Mais uma vez deixem que seja sua a manhã, deuses.

Continuamos repetindo. Vocês são a única fonte.

Com vocês o mundo desperta, e seu ocaso

reflete-se luminoso em cada fenda

e greta de nossos fracassos. (Rilke)

Nossa sociedade carece de meios de expressão significativos que estimulem e orientem as energias da alma  e, no geral, somos convocados durante a existência apenas para servir  a uma norma econômica, política ou cultural.

Em consequência, na condição de oprimidos, sacrificamos ditames internos para modelar a deformação de nossa natureza essencial em função de papéis e expectativas alheias.

Como a natureza detesta o vácuo, muitas pessoas (feridas) preenchem o grande vazio interno com trabalho excessivo, relacionamentos arrastados ou fugas diversas. Entre esses confusos comportamentos, há a profunda carência de referências como fonte de sabedoria, consolo e inspiração.

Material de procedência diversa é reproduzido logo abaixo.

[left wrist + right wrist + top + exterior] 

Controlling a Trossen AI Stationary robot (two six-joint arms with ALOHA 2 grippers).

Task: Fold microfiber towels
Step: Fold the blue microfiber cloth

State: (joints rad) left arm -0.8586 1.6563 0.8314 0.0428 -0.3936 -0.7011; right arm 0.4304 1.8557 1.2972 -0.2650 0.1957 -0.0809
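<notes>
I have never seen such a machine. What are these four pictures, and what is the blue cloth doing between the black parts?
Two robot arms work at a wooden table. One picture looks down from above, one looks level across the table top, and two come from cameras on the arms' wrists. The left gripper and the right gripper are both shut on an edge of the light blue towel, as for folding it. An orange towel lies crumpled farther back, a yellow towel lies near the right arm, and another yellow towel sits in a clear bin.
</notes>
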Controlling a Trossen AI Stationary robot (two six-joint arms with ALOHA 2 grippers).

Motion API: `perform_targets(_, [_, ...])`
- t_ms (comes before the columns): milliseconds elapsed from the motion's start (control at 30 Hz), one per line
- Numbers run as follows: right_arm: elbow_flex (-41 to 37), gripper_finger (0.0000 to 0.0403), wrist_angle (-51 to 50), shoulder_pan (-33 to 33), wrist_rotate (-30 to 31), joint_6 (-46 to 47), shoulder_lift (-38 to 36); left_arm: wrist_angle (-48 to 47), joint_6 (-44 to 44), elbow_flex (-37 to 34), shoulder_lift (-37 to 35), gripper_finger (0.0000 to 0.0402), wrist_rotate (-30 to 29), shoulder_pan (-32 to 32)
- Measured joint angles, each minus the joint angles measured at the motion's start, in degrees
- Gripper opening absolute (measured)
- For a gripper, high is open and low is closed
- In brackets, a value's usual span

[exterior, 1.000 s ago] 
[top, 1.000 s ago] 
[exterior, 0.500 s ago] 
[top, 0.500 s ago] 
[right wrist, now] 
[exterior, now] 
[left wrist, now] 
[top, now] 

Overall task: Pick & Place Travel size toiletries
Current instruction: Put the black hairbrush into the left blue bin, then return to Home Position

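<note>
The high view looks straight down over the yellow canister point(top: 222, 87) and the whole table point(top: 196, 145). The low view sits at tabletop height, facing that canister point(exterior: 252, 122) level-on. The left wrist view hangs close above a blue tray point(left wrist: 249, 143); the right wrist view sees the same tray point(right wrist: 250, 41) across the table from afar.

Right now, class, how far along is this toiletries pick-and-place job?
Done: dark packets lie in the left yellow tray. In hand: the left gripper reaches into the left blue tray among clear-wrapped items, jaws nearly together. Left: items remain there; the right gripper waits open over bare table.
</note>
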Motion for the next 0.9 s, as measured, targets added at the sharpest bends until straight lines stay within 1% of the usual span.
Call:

É um fato: a pressão interna é enorme e continuaremos vítimas enquanto permanecermos inconscientes.

Muitos são os caminhos de cura e as opções dependem sempre das necessidades de cada um  – psicoterapia, homeopatia, florais… No entanto, nossas feridas estão na alma, como uma vez advertiu Franz Kafka, e somente aquele que a alcança é capaz de curar-se.

Como efeito, desde que enfrentemos as dores caladas, as carências negligenciadas, a cura da alma pode ocorrer por causa de um agente transpessoal, vivenciado, muitas vezes, como graça, pois, como nos lembra Rilke, “sabemos que existe espaço dentro de nós/para uma segunda grande vida intemporal”.

Infelizmente muitos indivíduos continuam ainda oprimidos, e agindo a partir dos sofrimentos inconscientes oprimem outros, ferem e são feridos, o que resulta na composição de destinos tirânicos e com desperdício de talentos (ignorados).

Mas, cada um de nós pode decidir por um itinerário que leve em consideração a condição humana integral, pondo-se primeiro à escuta do coração e depois assumindo, amorosamente, a responsabilidade por sombras e potencialidades desprezadas, atuando, então, a partir da própria luz, transcendidos os limites estreitos de uma vida suportada rumo a uma vida mais plena.